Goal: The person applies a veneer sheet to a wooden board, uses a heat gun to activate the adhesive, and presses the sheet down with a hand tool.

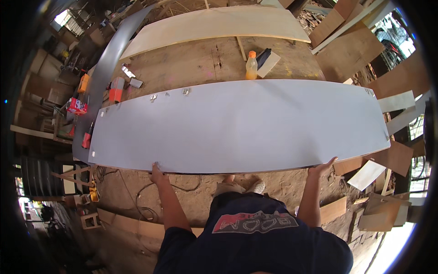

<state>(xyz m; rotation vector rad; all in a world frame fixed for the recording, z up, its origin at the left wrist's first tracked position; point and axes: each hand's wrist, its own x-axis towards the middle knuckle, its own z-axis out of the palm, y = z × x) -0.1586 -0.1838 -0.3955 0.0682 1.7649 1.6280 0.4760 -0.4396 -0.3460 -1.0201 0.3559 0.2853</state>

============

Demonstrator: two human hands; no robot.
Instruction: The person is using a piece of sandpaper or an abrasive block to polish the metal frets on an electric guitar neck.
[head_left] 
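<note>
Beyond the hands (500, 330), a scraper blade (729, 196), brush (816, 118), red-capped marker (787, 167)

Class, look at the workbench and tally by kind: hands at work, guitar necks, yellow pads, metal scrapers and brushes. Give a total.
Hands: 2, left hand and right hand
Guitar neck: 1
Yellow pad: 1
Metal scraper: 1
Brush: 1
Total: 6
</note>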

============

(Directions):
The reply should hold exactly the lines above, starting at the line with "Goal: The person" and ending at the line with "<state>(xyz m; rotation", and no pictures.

(Exercise solution):
Goal: The person applies a veneer sheet to a wooden board, uses a heat gun to activate the adhesive, and presses the sheet down with a hand tool.


<state>(xyz m; rotation vector rad; all in a world frame fixed for the recording, z up, its origin at the left wrist's first tracked position; point and axes: each hand's wrist, its own x-axis towards the middle knuckle, its own z-axis out of the palm, y = z × x) -0.1586 -0.1838 -0.3955 0.0682 1.7649 1.6280 0.4760 -0.4396 -0.3460 -1.0201 0.3559 0.2853</state>

The requested output has been given in full.